Problem to solve –
Return every line of the records that includes the string "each".

Entries supplied –

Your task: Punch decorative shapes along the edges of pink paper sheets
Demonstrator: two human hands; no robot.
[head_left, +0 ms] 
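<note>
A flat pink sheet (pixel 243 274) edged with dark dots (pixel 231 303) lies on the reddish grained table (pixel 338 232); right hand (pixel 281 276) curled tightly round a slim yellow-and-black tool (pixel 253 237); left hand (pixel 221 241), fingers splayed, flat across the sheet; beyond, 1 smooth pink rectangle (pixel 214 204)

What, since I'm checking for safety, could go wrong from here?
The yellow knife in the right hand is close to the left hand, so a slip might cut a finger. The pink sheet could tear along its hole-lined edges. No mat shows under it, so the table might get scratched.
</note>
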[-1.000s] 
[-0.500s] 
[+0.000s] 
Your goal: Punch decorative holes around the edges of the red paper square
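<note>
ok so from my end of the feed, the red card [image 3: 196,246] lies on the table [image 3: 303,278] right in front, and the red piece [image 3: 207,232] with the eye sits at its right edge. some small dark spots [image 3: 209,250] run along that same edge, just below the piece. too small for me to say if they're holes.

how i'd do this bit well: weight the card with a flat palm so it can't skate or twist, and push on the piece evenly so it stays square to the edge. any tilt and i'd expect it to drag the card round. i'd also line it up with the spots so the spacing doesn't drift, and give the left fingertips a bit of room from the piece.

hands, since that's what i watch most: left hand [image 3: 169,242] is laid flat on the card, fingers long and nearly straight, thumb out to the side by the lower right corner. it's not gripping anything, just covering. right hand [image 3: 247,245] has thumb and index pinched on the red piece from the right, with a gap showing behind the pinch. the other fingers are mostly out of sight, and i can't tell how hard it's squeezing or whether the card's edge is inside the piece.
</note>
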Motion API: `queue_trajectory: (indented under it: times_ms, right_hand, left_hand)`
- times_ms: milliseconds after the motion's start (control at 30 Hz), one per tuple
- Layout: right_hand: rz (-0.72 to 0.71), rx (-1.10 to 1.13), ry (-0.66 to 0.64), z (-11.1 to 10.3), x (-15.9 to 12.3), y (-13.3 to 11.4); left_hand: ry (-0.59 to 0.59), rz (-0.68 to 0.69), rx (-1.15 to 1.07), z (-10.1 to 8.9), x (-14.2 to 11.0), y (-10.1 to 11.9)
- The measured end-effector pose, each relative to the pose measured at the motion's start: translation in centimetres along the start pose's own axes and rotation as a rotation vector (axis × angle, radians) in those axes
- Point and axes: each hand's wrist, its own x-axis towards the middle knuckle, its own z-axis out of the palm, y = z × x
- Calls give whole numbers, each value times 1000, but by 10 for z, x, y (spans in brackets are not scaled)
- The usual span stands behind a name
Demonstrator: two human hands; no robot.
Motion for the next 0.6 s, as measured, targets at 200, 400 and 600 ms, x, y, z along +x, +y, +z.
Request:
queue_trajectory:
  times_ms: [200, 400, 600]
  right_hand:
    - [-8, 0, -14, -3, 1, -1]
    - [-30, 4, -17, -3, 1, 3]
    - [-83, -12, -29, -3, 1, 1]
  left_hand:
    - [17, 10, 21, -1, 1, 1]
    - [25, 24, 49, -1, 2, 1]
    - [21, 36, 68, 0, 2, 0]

Your solution –
- The measured end-effector pose, each relative to the pose measured at the motion's start: translation in centimetres along the start pose's own axes and rotation as a rotation vector (axis × angle, radians) in those axes
- Point and axes: each hand's wrist, its own x-axis towards the middle knuckle, its own z-axis out of the palm, y = z × x
- Calls give whole numbers, each value times 1000, but by 10 for z, x, y (spans in brackets are not scaled)

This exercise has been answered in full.